• [Task prompt]
Using the records below, quote only the span that opens with the line containing "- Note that" and closes with the line containing "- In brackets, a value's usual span", exactly and inclusively.

(Extracted records)
|---|

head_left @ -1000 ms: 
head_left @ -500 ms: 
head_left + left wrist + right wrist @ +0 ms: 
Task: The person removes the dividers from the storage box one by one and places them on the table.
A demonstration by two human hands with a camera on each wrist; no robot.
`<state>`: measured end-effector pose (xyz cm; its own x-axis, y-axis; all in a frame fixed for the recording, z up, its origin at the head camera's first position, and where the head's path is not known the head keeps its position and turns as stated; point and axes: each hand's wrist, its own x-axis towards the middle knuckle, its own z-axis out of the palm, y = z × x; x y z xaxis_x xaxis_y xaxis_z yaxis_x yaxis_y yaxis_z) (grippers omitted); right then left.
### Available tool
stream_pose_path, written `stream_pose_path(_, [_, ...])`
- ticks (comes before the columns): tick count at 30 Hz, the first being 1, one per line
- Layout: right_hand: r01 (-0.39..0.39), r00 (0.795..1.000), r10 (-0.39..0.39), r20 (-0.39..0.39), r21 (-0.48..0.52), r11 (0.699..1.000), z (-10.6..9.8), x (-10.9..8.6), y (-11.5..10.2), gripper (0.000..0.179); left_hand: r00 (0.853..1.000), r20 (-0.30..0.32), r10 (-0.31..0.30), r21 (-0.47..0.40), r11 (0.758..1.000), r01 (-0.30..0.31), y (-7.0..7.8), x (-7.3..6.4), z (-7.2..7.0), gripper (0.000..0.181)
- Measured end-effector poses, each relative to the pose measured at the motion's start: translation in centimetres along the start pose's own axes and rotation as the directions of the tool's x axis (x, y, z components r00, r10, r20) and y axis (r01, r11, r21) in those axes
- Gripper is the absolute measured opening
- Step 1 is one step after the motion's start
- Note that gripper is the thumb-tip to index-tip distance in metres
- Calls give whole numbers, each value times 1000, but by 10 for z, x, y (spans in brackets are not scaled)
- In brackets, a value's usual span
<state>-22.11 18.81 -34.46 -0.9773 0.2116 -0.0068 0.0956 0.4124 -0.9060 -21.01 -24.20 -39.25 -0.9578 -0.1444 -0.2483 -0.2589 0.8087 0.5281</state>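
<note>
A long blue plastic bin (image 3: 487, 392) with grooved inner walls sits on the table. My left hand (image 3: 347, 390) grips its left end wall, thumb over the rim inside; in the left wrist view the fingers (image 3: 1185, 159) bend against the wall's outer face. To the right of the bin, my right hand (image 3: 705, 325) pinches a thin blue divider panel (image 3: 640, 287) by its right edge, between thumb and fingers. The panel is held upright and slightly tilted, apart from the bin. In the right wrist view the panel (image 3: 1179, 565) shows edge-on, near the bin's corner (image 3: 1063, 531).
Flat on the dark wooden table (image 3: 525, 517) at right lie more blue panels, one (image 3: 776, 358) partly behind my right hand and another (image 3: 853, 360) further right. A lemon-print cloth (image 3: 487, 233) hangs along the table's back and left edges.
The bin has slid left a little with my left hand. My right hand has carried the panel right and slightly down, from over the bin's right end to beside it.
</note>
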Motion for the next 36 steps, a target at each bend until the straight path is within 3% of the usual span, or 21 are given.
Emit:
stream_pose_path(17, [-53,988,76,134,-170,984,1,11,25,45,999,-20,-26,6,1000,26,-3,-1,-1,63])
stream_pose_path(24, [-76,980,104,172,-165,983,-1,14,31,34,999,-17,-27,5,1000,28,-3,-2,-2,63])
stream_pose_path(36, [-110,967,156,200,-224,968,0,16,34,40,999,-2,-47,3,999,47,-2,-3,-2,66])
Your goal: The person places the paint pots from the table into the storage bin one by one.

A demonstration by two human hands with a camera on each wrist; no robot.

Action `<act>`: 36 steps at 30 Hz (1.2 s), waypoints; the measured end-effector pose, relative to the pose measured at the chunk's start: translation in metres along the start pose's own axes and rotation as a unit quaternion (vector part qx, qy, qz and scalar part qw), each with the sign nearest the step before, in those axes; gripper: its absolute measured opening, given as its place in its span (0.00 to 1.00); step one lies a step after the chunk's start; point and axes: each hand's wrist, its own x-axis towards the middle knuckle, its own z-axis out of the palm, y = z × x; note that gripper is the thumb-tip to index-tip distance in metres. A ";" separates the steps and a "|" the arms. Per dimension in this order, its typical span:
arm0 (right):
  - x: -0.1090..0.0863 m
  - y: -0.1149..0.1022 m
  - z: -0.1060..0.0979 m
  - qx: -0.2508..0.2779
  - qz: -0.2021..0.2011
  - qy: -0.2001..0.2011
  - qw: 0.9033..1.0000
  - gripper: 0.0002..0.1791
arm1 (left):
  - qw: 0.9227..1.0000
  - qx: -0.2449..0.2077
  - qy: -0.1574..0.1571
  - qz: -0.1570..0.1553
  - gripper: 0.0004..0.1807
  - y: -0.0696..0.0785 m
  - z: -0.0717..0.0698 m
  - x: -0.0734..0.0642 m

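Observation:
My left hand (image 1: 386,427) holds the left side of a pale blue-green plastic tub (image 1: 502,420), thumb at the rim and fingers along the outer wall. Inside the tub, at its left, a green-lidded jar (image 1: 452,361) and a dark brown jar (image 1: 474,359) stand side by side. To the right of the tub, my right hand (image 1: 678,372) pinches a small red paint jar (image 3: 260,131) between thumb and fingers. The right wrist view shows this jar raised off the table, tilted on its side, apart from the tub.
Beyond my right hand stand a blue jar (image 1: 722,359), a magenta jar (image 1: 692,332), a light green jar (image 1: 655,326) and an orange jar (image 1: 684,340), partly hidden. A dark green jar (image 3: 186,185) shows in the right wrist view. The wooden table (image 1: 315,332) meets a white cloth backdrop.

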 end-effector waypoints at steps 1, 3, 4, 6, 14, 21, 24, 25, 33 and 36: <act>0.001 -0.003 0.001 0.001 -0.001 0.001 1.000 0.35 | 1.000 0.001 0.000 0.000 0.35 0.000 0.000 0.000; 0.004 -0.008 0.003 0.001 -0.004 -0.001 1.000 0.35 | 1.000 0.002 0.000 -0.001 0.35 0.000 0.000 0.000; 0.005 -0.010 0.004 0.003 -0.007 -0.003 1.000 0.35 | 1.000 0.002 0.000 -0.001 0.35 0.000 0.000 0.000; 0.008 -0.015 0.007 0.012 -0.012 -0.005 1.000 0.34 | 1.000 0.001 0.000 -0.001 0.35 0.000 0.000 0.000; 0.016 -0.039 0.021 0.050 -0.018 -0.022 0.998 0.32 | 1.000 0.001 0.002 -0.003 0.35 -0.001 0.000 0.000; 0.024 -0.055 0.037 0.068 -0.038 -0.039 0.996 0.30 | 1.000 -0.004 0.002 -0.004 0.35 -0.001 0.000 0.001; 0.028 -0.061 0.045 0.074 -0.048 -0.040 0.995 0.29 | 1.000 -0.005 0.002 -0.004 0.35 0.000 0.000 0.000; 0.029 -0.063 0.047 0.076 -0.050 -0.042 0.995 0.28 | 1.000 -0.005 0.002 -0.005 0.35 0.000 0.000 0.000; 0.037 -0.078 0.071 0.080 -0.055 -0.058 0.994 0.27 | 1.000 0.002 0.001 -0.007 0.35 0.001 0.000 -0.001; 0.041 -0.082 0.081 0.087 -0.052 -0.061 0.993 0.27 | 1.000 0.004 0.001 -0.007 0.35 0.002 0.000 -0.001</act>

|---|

• [Reply]
- Note that gripper is the thumb-tip to index-tip distance in metres
- Calls give whole numbers, each value times 1000, but by 10 for z, x, y (spans in brackets are not scaled)
- In brackets, a value's usual span

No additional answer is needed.